Aku mengangguk-angguk. Pola parenting semacam ini sudah jarang ditemui di tengah tren berkuliah. Setiap orangtua ingin agar anaknya menjadi "orang sukses" ketika sudah mendapat gelar sarjana. Tetapi kakek-nenekku lagi-lagi berpikir dengan cara yang berbeda dari orang kebanyakan. Mereka hanya ingin melihat anak-anaknya bahagia, apapun pilihan hidup setiap anaknya.
"Menurut Ibu, sayang banget sih. Walaupun Mbah gak merisaukan pilihan tantemu."
"Kenapa sayang, Bu?"
"Biaya kuliah tante itu dibayarkan oleh Mbah sampai ia wisuda. Apalagi tantemu memilih kampus swasta ternama dan mengambil jurusan hukum. Menurutmu, berapa kira-kira besaran per-semester yang harus dikeluarkan Mbah?"
Aku menelan ludah. Angkanya sudah pasti sangat fantastis, melebihi gaji honorerku dalam setahun!
"Tapi, darimana Mbah dapat uang sebanyak itu? Uang pensiun per-bulan saja, secara hitungan kasar hanya cukup untuk memenuhi kebutuhan dua orang."
"Demi menyekolahkan tantemu, nenek rela menjual sebagian perhiasannya. Kakek juga berkorban menukar sebidang tanahnya agar tantemu bisa mengikuti wisuda."
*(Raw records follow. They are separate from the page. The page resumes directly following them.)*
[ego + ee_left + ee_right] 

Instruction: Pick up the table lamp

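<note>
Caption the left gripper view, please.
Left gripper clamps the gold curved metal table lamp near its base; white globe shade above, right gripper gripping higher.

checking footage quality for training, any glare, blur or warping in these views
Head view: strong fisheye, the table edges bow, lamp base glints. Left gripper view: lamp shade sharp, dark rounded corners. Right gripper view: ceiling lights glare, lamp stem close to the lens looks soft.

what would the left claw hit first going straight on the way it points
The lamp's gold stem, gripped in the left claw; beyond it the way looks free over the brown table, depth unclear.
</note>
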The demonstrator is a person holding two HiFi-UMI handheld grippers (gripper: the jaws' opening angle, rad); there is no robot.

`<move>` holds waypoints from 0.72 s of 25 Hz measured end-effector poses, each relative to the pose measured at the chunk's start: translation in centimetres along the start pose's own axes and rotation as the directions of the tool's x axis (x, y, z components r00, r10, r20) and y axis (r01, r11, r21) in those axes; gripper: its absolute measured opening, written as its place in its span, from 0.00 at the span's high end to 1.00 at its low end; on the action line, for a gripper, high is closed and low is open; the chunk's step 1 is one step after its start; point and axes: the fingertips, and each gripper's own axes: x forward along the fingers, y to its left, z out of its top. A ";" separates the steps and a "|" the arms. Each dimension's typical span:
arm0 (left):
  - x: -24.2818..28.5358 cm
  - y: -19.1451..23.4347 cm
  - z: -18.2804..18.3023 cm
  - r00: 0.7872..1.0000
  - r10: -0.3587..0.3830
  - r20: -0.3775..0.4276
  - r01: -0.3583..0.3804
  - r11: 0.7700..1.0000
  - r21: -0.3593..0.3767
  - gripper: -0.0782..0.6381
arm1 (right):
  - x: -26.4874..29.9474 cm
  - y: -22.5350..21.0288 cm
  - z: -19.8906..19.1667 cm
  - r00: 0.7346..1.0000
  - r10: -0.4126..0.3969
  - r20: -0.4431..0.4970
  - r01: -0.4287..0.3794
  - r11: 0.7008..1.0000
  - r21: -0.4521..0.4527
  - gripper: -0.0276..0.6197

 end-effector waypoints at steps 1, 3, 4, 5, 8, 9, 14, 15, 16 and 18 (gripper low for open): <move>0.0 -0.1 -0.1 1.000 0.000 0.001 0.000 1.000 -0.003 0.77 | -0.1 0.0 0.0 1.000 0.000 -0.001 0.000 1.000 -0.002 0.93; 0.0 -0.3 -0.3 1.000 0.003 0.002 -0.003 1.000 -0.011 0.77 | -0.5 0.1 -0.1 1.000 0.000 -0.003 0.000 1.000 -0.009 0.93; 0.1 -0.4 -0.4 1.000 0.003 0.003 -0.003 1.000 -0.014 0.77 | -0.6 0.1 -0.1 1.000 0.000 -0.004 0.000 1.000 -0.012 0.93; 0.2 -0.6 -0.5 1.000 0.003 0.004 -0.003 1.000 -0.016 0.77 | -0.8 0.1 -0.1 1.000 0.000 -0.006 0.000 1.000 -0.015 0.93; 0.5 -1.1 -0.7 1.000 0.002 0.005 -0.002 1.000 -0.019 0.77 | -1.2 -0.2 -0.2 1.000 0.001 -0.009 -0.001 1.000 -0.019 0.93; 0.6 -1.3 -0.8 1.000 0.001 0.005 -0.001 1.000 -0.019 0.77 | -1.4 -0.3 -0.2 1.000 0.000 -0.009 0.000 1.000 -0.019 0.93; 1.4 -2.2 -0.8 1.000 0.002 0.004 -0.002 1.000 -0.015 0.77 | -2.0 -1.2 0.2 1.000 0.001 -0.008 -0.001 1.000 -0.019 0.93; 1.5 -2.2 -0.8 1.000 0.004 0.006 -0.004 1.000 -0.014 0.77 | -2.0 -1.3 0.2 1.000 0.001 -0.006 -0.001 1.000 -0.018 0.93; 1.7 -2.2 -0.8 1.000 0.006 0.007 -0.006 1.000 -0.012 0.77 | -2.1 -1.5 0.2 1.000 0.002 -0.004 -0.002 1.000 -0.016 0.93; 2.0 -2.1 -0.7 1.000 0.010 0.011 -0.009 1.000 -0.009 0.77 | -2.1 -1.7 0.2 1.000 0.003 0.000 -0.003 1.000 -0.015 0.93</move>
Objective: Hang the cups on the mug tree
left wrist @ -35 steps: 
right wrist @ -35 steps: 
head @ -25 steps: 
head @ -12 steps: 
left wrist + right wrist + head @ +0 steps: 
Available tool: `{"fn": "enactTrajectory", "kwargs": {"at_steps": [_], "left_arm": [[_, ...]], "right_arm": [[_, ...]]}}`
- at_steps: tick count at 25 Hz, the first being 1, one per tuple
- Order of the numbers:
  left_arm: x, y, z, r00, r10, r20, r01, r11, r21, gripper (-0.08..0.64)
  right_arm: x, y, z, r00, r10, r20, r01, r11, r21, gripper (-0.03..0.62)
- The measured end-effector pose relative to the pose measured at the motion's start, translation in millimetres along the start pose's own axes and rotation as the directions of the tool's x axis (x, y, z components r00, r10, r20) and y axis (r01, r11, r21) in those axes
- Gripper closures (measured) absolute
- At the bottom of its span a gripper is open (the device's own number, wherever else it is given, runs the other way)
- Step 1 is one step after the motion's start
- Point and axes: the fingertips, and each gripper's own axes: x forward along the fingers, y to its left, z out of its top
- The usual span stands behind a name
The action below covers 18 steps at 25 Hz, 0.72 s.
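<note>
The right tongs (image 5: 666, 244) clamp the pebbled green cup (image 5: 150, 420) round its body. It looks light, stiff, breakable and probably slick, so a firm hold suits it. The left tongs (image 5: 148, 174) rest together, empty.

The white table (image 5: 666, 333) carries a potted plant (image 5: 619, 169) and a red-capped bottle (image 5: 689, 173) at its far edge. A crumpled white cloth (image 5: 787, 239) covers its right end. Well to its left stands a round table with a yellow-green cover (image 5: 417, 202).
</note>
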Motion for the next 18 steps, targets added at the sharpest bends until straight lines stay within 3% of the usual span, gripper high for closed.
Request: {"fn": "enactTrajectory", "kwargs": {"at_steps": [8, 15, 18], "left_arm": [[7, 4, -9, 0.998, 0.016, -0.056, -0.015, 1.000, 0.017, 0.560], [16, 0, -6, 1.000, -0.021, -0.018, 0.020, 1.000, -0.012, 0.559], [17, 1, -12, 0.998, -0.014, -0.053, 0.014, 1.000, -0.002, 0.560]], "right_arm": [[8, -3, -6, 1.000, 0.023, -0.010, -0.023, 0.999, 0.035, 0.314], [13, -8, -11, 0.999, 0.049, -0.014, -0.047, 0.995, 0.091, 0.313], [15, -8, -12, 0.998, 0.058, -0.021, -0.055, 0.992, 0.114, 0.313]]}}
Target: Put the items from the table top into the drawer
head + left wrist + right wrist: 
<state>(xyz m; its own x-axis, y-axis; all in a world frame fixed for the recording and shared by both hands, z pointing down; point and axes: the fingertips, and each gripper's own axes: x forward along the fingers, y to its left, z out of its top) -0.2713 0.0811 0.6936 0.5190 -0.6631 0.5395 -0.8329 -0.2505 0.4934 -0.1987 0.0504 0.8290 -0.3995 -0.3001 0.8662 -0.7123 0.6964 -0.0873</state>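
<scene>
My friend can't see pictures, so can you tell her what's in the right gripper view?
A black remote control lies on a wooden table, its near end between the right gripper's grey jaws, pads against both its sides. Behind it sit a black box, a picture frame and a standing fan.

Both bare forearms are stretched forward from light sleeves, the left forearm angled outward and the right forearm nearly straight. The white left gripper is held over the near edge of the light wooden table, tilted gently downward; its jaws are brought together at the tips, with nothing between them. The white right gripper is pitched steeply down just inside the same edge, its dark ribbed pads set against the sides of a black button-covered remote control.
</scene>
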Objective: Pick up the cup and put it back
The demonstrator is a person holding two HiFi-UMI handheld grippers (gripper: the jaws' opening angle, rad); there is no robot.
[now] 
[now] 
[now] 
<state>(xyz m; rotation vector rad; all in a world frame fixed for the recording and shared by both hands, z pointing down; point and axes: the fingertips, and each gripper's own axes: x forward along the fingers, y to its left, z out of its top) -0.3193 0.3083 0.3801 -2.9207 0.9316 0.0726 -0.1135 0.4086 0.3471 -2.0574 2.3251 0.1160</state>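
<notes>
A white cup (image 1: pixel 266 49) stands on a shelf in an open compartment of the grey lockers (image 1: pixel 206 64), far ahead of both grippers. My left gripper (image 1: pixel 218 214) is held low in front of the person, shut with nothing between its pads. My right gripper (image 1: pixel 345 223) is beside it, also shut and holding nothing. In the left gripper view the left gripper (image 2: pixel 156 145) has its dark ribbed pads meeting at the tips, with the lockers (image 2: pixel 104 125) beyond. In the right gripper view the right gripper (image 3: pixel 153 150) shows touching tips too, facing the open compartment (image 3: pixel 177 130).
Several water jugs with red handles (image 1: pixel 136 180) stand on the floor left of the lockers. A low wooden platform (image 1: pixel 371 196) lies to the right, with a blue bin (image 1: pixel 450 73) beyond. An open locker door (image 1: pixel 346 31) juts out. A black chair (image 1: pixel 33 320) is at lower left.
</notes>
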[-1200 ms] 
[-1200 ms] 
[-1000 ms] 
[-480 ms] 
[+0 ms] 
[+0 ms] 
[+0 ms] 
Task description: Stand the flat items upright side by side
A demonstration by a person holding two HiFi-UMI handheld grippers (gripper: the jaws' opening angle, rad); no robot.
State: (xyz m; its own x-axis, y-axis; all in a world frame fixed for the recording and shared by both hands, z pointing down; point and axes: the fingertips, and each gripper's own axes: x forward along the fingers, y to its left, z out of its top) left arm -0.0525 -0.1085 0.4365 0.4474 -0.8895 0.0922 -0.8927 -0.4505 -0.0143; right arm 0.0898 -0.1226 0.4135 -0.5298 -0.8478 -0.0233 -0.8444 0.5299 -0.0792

Aku menggeleng-gelengkan kepala. Ternyata benar kata pepatah, orangtua mungkin bisa mengurus anak-anak mereka dengan baik, tetapi satu anak belum tentu dapat merawat kedua orangtuanya dengan benar.
"Sudah berkorban banyak pun, tantemu sering bolos kuliah. Kadang main bersama teman-temannya, kadang jalan bersama pacarnya. Ibu kalau ingat itu, rasanya ingin mengadu pada nenek. Tapi, nenek tidak mau tahu apa yang dilakukan tantemu di luar sana. Tugas nenek hanya menyekolahkan anaknya sampai sukses, walaupun butuh waktu 6 tahun bagi tantemu untuk mendapat gelar sarjananya."
Mata Ibu mulai berkaca-kaca lagi.
"Sekarang, tantemu entah kemana. Sibuk dengan perhelatan sosialitanya di tengah keadaan duka seperti ini."